Collected data Block Start

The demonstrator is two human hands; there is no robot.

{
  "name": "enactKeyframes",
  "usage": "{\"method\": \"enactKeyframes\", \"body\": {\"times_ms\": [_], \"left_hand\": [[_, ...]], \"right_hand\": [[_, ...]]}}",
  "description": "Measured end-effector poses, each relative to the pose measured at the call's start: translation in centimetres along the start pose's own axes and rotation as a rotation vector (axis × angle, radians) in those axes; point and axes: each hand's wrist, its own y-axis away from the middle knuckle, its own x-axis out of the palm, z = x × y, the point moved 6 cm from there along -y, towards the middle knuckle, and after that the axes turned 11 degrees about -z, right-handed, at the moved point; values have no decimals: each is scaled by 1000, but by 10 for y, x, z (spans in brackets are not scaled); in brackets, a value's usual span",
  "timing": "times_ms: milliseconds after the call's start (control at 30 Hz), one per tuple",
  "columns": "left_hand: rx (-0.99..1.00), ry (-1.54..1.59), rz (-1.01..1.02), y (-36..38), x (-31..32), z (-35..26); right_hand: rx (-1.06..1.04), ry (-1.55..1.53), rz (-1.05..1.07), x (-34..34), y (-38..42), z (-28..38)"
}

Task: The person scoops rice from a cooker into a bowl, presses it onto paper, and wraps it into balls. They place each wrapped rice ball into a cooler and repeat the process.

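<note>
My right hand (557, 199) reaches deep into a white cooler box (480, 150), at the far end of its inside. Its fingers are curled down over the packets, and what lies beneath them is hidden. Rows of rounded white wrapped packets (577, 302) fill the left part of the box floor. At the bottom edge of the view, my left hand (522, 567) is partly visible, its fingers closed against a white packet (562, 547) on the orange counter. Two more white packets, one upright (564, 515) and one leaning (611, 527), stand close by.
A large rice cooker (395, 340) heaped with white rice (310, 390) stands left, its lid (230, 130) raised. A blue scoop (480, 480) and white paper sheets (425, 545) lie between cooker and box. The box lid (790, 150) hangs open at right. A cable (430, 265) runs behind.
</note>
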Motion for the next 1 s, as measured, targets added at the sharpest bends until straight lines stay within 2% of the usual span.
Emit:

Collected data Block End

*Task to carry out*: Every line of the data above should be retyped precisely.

*Response area*:
The demonstrator is two human hands; there is no robot.

{
  "name": "enactKeyframes",
  "usage": "{\"method\": \"enactKeyframes\", \"body\": {\"times_ms\": [_], \"left_hand\": [[_, ...]], \"right_hand\": [[_, ...]]}}",
  "description": "Measured end-effector poses, each relative to the pose measured at the call's start: translation in centimetres along the start pose's own axes and rotation as a rotation vector (axis × angle, radians) in those axes; point and axes: each hand's wrist, its own y-axis away from the middle knuckle, its own x-axis out of the palm, z = x × y, the point moved 6 cm from there along -y, towards the middle knuckle, and after that the axes turned 11 degrees about -z, right-handed, at the moved point; values have no decimals: each is scaled by 1000, but by 10 for y, x, z (spans in brackets are not scaled); in brackets, a value's usual span",
  "timing": "times_ms: milliseconds after the call's start (control at 30 Hz), one per tuple",
  "columns": "left_hand: rx (-0.99..1.00), ry (-1.54..1.59), rz (-1.01..1.02), y (-36..38), x (-31..32), z (-35..26); right_hand: rx (-1.06..1.04), ry (-1.55..1.53), rz (-1.05..1.07), x (-34..34), y (-38..42), z (-28..38)"
}

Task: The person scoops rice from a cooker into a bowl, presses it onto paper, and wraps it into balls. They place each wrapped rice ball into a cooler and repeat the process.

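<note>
My right hand (557, 199) reaches deep into a white cooler box (480, 150), at the far end of its inside. Its fingers are curled down over the packets, and what lies beneath them is hidden. Rows of rounded white wrapped packets (577, 302) fill the left part of the box floor. At the bottom edge of the view, my left hand (522, 567) is partly visible, its fingers closed against a white packet (562, 547) on the orange counter. Two more white packets, one upright (564, 515) and one leaning (611, 527), stand close by.
A large rice cooker (395, 340) heaped with white rice (310, 390) stands left, its lid (230, 130) raised. A blue scoop (480, 480) and white paper sheets (425, 545) lie between cooker and box. The box lid (790, 150) hangs open at right. A cable (430, 265) runs behind.
</note>
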Motion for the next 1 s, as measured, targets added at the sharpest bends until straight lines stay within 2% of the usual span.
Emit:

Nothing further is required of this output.